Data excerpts
== Segment start ==

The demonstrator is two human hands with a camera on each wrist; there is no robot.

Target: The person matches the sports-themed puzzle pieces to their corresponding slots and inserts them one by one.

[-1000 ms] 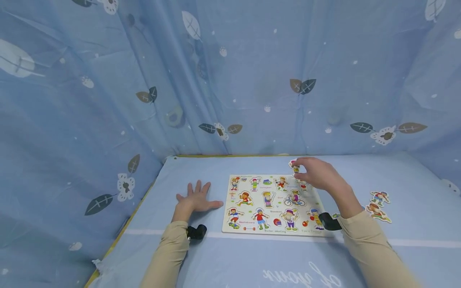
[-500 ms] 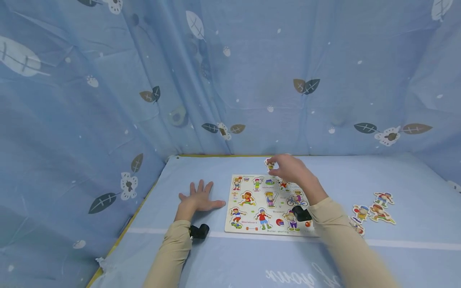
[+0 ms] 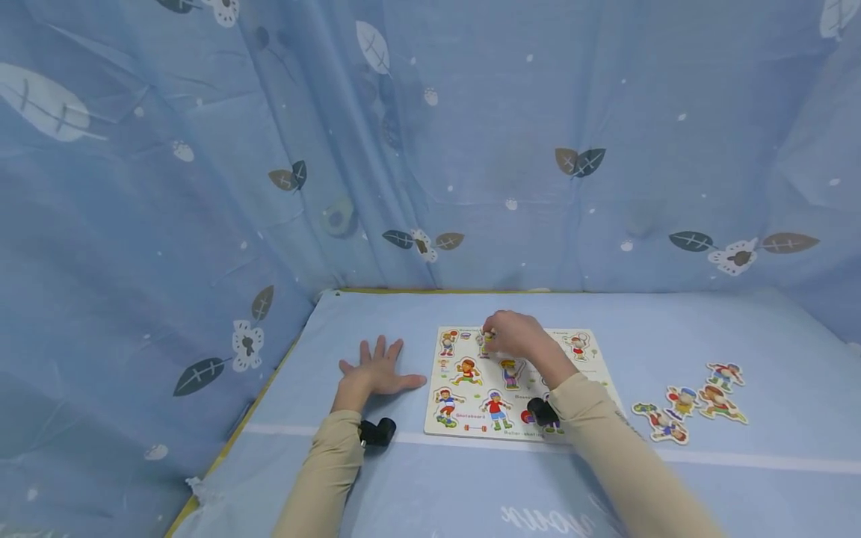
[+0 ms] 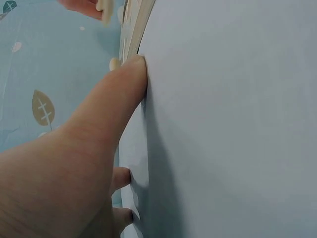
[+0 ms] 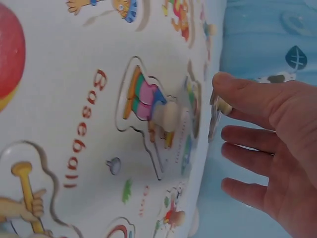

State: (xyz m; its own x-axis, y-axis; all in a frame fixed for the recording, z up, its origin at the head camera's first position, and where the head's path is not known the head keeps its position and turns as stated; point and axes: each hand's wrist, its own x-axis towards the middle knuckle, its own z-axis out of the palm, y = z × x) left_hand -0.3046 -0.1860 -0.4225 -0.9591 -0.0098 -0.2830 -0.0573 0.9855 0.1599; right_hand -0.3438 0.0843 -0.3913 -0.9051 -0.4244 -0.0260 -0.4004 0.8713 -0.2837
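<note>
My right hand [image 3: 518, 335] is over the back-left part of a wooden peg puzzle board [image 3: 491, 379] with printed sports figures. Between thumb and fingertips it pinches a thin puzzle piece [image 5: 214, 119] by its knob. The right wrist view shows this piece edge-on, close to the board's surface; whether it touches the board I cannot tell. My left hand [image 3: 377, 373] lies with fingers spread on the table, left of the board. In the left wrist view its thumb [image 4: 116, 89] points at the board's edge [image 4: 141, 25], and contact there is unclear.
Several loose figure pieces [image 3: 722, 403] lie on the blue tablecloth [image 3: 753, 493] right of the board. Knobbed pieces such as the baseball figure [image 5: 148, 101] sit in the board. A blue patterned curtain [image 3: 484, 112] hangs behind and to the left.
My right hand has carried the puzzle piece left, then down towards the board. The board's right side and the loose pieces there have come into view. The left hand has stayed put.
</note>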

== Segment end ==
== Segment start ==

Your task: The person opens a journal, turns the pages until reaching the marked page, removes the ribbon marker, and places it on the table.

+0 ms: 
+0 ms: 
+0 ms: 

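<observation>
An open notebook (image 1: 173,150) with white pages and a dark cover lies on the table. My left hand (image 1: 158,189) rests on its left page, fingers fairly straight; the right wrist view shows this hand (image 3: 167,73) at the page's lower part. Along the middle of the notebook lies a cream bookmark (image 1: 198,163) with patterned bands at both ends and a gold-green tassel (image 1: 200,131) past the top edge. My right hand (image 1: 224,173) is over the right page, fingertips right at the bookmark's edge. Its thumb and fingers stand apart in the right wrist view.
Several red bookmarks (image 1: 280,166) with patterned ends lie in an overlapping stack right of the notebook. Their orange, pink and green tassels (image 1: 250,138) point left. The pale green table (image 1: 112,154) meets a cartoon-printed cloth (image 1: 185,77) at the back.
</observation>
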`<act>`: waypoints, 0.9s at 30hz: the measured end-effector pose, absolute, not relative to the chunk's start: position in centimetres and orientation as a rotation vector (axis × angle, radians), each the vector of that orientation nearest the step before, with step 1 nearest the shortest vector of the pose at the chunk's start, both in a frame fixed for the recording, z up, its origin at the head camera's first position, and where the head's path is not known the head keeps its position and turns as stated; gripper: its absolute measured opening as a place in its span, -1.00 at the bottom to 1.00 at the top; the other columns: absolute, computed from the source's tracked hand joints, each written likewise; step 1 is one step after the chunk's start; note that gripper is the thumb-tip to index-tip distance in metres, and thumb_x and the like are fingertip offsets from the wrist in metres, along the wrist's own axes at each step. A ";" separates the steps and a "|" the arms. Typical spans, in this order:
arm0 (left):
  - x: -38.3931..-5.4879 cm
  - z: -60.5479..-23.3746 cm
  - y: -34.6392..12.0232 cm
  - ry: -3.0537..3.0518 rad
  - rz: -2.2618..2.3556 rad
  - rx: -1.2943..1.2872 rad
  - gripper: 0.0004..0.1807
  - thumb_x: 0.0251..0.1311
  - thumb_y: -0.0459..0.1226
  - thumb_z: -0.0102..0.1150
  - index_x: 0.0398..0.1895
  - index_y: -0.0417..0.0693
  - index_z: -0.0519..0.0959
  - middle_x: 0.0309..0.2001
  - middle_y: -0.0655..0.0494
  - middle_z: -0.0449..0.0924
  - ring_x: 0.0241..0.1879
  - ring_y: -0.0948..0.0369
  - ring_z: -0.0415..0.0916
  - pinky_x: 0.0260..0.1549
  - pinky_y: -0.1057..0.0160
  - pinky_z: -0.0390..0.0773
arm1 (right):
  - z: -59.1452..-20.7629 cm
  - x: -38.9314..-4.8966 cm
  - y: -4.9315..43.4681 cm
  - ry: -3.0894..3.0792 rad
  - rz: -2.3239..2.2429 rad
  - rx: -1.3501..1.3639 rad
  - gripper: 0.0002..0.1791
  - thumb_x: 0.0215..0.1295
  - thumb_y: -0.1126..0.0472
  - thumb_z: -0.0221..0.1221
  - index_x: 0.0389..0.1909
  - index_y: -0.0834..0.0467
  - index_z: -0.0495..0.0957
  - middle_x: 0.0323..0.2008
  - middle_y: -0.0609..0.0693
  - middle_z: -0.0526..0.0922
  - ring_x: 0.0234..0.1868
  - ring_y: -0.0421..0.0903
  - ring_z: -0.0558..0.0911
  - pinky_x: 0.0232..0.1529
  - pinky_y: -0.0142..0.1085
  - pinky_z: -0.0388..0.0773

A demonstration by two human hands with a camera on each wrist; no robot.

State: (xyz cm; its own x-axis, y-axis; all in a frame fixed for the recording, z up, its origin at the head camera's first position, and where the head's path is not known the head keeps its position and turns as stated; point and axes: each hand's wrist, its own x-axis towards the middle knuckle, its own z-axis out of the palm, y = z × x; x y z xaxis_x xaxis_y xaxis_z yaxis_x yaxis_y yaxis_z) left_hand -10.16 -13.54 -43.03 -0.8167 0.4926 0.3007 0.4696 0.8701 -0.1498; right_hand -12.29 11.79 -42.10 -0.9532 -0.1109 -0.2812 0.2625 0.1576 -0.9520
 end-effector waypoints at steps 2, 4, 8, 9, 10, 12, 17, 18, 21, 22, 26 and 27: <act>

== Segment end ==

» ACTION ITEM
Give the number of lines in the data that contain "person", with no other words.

» WRITTEN SOLUTION
2